AIM OF THE TASK: Determine how many lines in the listing below contain "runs", then give only that number.

——————

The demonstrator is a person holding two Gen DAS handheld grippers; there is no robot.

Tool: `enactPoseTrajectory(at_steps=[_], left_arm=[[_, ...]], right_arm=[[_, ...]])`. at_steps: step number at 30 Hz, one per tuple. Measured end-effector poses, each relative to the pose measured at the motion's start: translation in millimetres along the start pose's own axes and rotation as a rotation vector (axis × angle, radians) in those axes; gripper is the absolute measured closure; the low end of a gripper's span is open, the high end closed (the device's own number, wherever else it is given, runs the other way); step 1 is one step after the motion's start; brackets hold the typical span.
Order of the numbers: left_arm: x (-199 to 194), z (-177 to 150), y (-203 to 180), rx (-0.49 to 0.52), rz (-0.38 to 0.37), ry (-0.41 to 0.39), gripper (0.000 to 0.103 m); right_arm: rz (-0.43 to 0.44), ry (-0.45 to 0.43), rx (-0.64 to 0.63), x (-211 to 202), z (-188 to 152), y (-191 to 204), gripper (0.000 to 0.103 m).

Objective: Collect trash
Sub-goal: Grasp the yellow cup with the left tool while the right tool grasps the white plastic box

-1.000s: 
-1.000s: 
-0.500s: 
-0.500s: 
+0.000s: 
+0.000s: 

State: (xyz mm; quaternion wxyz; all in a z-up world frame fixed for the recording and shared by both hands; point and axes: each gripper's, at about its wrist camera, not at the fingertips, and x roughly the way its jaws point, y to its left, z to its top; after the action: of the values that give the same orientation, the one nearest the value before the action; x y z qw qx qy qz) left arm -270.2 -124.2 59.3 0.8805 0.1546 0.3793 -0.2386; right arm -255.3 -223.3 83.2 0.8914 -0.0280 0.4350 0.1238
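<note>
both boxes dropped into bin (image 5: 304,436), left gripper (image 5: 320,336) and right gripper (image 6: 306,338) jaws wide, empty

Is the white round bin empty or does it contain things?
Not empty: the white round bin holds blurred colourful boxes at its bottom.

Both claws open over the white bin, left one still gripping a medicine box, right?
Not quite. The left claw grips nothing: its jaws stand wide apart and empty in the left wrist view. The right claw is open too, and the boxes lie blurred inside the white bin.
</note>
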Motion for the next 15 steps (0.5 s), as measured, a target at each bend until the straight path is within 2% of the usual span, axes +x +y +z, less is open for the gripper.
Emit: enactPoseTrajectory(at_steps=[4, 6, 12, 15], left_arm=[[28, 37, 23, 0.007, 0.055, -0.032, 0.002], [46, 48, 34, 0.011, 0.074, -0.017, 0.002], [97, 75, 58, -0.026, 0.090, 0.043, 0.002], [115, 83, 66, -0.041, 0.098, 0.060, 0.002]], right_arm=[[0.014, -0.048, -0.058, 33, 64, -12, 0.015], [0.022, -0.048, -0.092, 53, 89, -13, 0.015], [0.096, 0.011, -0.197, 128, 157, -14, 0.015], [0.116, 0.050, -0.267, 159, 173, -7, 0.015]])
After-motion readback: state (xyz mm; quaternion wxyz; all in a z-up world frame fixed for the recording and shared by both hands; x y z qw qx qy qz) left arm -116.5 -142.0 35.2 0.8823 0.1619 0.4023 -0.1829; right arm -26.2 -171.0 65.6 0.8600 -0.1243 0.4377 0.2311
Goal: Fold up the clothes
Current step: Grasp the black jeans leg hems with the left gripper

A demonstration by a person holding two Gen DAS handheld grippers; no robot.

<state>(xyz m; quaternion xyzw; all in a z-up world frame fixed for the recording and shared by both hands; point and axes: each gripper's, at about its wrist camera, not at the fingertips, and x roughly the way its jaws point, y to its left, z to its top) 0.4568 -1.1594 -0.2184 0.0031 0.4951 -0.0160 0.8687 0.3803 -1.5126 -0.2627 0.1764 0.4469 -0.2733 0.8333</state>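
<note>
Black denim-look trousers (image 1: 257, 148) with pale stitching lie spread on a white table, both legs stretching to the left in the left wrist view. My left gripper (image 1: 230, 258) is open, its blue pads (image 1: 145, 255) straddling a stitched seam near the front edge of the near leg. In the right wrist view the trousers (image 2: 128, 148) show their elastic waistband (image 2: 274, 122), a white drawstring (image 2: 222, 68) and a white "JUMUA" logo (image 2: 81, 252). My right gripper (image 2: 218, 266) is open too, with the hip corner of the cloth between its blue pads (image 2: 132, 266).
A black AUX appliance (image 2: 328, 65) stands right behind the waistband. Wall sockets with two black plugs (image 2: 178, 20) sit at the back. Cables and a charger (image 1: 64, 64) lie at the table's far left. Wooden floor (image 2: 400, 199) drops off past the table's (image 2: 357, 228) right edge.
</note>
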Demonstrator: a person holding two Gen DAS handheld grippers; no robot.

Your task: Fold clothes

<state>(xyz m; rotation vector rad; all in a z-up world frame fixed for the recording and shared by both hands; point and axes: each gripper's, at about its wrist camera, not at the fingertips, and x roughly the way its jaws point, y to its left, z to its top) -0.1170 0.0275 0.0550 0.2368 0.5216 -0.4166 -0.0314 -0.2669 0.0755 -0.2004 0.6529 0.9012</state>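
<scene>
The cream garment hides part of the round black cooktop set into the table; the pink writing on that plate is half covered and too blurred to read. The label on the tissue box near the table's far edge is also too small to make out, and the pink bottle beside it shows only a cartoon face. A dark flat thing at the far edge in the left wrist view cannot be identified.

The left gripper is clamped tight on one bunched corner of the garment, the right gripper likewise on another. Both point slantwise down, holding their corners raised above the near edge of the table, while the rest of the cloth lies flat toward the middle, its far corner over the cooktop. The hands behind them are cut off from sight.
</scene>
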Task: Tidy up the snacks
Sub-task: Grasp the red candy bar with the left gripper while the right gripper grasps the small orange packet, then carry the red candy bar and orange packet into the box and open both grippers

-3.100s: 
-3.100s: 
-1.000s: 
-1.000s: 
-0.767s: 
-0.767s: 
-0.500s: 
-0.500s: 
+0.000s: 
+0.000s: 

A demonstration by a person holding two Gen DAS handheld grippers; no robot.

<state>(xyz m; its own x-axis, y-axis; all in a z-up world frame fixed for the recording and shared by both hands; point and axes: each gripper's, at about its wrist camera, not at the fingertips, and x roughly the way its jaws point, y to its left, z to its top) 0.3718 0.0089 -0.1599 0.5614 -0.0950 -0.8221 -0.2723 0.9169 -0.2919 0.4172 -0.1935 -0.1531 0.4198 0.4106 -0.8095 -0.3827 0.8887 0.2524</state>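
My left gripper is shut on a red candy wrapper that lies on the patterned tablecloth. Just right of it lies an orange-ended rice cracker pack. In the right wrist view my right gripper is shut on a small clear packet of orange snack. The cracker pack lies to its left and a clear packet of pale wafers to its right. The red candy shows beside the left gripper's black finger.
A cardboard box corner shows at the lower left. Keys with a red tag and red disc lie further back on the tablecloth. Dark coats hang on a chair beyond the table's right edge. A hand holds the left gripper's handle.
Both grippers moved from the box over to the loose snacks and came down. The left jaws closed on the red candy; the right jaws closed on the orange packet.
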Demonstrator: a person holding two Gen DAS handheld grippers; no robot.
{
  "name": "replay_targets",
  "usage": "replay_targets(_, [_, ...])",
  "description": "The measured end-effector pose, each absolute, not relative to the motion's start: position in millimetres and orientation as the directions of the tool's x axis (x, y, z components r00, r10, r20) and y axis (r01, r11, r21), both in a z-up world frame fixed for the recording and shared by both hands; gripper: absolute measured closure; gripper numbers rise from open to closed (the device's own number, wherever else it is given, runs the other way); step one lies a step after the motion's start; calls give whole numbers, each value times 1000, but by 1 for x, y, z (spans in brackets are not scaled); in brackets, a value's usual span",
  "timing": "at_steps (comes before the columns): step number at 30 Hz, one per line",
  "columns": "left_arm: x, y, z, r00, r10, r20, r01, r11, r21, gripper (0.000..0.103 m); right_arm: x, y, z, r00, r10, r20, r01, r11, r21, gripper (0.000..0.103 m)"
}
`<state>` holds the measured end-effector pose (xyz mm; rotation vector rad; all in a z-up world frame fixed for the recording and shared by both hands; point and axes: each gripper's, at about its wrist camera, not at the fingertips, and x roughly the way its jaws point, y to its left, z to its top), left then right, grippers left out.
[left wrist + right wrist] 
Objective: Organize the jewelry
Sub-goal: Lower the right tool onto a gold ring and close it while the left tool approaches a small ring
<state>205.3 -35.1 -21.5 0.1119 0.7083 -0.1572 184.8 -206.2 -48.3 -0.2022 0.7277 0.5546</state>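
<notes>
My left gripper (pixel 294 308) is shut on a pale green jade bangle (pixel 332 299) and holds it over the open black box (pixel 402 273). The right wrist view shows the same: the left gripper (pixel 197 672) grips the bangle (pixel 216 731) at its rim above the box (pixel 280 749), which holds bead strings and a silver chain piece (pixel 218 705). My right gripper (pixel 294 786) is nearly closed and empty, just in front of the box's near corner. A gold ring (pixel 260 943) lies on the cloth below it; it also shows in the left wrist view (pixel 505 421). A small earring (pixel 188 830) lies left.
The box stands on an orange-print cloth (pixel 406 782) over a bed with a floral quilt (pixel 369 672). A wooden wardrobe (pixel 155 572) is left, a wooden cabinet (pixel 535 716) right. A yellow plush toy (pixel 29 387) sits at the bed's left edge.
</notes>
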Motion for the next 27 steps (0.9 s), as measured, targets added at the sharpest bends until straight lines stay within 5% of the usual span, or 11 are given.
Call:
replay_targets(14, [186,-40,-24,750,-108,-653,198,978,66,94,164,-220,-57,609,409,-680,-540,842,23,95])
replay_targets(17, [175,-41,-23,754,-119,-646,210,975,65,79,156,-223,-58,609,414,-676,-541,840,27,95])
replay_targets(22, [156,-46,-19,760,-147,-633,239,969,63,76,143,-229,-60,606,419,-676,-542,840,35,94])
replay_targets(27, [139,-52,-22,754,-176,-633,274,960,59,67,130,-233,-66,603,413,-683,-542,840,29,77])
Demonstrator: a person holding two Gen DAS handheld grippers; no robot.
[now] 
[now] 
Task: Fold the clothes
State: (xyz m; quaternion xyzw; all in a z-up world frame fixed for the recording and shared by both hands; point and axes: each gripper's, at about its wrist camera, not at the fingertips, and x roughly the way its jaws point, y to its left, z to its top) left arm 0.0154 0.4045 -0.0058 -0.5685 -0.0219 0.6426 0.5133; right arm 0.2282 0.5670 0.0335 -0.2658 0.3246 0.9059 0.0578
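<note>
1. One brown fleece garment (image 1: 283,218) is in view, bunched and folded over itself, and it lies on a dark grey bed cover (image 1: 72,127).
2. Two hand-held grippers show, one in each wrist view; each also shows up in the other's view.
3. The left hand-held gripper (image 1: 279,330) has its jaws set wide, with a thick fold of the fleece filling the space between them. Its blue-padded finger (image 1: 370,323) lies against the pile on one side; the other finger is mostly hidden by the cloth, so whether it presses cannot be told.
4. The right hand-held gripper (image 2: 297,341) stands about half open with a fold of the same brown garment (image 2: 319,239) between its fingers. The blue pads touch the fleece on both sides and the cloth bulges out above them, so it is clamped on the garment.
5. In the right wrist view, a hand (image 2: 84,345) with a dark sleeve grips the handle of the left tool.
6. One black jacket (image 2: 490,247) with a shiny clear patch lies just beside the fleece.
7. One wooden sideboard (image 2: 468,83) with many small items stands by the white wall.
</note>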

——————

OUTPUT: 2